Bloglines is DOSing blog providers. Every other major crawler implements some sort of per-resolved-IP throttle, why can’t Bloglines? Even if there were a way to opt-out of their hundreds of simultanous crawlers descending on your service, it seems to me the default behavior should be to not be harmful, and then work with large providers on a case-by-case basis to increase the concurrency of requests. We don’t have this problem with any other aggregator or crawler, hosted or non-hosted. Test: freedbacking
And unfortunately Bloglines has now reached critical mass, where they’re the one company folks think of for online newsreading. Sigh. There’s better alternatives out there (I use the newsgator/FeedDemon combo) but unfortunately folks keep gravitating to Bloglines…
Perhaps they could instruct the bloglines bot to only visit blogs under hosted blog providers, like WordPress.com, when it receives a ping.
James, we already ping them through Ping-O-Matic and they’ve said this changes their crawling behavior, but I imagine edublogs is using Ping-O-Matic as well.
Matt, I hate to trouble you but care to share the IP address or block that these requests are coming out of? I see that the BlogLines website is at 65.214.39.* but the closest IP I can find on our routers right off is 65.214.44.* and that’s a UUNET dialup.
Sadly, many of the “free blog” providers are not good at patrolling the content of their domains, and are not quick to block obvious splog activity. With some spammers coming into the game and setting up hundreds of splogs and thousands of pages of junk, it is a serious problem. Indexes like bloglines can actually be overwhelmed by agressive spammers, which is turn makes thier site (and commercial product) unusuable.
It is all about satisfying the end users, and the end users don’t want spam.
I don’t see it as an issue of bloglines, but rather an issue of blog providers who just don’t seem to care enough to keep their space clean.
Alex, that’s 100% wrong for two reasons. One, WordPress.com is aggressively policed against splogs. Two, Bloglines only polls things that people are subscribed to. So unless people are subscribing to splogs, they wouldn’t have the problem you describe.
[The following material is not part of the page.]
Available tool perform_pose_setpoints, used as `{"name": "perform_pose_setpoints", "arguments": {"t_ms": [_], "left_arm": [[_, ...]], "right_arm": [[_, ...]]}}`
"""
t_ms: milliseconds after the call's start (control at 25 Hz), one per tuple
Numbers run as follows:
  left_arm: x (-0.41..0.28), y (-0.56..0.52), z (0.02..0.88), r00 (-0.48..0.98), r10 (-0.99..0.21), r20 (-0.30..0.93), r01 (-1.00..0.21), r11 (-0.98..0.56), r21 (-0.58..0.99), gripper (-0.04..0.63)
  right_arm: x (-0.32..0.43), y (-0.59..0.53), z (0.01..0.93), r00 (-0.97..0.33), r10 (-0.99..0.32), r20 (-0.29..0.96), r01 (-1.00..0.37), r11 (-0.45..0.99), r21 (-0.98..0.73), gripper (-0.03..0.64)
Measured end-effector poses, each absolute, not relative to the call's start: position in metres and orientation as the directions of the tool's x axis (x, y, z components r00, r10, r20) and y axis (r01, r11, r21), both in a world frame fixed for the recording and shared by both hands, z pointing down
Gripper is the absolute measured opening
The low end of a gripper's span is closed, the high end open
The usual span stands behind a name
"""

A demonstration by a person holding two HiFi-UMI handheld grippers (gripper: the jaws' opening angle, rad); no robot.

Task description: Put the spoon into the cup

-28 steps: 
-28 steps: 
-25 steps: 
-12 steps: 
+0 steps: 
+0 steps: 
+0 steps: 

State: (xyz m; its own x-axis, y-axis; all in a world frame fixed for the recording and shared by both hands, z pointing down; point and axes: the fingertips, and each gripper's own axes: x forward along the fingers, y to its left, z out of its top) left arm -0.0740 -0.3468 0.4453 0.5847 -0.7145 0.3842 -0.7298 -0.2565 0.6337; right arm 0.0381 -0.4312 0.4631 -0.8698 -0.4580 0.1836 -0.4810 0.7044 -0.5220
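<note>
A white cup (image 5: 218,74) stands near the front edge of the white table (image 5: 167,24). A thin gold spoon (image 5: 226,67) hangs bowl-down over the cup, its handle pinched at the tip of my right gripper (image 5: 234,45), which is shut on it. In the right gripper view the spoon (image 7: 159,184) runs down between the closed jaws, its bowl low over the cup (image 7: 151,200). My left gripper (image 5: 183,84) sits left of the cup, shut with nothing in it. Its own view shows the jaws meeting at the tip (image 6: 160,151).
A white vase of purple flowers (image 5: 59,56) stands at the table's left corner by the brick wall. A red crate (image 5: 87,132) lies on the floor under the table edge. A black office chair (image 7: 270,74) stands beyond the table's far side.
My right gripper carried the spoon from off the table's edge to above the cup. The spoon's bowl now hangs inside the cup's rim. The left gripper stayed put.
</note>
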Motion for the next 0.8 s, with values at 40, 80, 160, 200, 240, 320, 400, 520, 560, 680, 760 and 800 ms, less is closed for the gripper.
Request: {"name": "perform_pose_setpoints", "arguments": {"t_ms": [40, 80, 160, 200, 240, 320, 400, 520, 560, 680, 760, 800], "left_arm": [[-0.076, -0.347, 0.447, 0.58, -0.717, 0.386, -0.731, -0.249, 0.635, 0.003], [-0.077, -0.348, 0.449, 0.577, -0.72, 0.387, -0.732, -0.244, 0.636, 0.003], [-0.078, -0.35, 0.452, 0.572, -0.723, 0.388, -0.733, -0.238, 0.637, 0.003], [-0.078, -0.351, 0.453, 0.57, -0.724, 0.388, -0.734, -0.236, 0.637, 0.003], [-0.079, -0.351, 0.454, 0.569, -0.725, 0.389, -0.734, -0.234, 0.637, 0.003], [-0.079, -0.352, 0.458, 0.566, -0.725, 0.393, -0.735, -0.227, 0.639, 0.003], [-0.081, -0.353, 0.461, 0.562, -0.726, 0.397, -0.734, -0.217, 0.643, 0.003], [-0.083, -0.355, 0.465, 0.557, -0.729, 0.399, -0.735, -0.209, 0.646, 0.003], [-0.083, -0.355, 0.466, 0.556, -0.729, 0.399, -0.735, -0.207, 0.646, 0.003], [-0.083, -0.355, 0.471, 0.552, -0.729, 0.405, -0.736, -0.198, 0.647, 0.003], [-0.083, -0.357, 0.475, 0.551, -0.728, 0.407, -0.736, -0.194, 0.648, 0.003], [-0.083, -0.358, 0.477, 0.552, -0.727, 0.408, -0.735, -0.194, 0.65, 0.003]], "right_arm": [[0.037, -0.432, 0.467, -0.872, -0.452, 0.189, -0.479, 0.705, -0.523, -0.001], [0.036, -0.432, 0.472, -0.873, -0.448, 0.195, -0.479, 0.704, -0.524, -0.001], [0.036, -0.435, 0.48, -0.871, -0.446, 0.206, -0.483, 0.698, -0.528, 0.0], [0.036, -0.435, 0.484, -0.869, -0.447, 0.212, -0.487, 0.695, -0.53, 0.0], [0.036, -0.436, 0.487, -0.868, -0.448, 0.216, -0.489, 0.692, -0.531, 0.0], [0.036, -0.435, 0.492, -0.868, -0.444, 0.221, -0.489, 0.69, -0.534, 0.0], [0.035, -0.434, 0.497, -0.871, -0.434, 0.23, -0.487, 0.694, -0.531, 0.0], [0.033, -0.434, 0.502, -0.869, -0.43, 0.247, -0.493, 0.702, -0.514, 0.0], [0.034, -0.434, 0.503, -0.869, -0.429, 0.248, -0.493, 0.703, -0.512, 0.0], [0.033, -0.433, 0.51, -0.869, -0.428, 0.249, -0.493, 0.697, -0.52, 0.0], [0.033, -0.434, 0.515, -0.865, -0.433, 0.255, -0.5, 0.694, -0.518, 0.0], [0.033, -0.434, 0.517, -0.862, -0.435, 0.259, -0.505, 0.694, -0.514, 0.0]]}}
drmike, they come from 65.214.44.29.
I am sorry, but I can set up a splog in one minute and subscribe to it one minute later, not really a big deal. You keep forgetting that if spammers see a crack in the system, they will exploit it, even if it means setting up a method to subscribe or cross subscribe to as many splogs as they can put up. Whatever the requirement, they can make it happen. How else do you think some smart boy got 5 billion pages into Google so fast? Comment spam and splogs.
Well, am kinda glad I’m not alone… if you know what I mean. Maybe they’ll do something if we kick up a big enough fuss.
They are coming from 65.214.44.29 at me too.
Problem is I’ve got a server and the ability to shout at tech support whereas you present seminars on enterprise architecture š
Am probably hosting 25k+ blogs now though (c. 10k active) – any thoughts for PM readers on how I can still allow Bloglines in but stop it from crashing the server are v. much appreciated.
Alex, I have personally been monitoring all content on edublogs.org and associated sites since it was created… pretty much every post if possible. Yeh a few splogs get through (and then get squashed eventually) but with that and comment spam I couldn’t have been working harder to sort it… not 100% there yet but doing me best – there are some people with WPMU setups who don’t do this but please don’t lump us all into the same basket.
Matt, I’m pretty sure I still get Bloglines asking for a few feeds that I know have no subscribers, at Bloglines or anywhere else. Minor point, but they do continue to crawl feeds with no subscribers. Based on that and your comment above, mightn’t they crawl any feed they get a ping from, too?
I was always under the impression that Bloglines would cache feeds to blogs on their own system, but I guess that was just wishful thinking (or common sense). For instance, why would they want to increase their own bandwidth by sending out requests and then parsing the response for each and every user, when they could easily create a list of all the feeds subscribed to by their users and cache the individual posts as they come in?
Based on this, I may have to pack up my OPML data and move on to another service (and stop recommending Bloglines). I was due for a cleanup of my feeds anyway.
Thanks, Matt.
Don’t know why I was thinking that was a dialup. It’s even labeled as such. Router #1 log show it as the 5th heaviest IP address making connections on my boxes, right behind 3 Google IPs and that idiot spammer that I booted years ago out of Midland, Texas on a RR address.
I know that Bloglines started responding to Pingomatic pings back in April. I wonder as well if they’re spidering with a ping even if they have no subscribers.
How widespread is this Bloglines pestilence? Is this affecting all blog hosts, whether WP(MU) or not?
I was just reading my Stats on my privately hosted blog, the 65.214.44.29 address has sucked up more than 18 Megs of bandwidth this month. That’s excessive – they are the highest bandwidth user I have. I have the bandwidth to spare, but I wonder if this will bog down the server?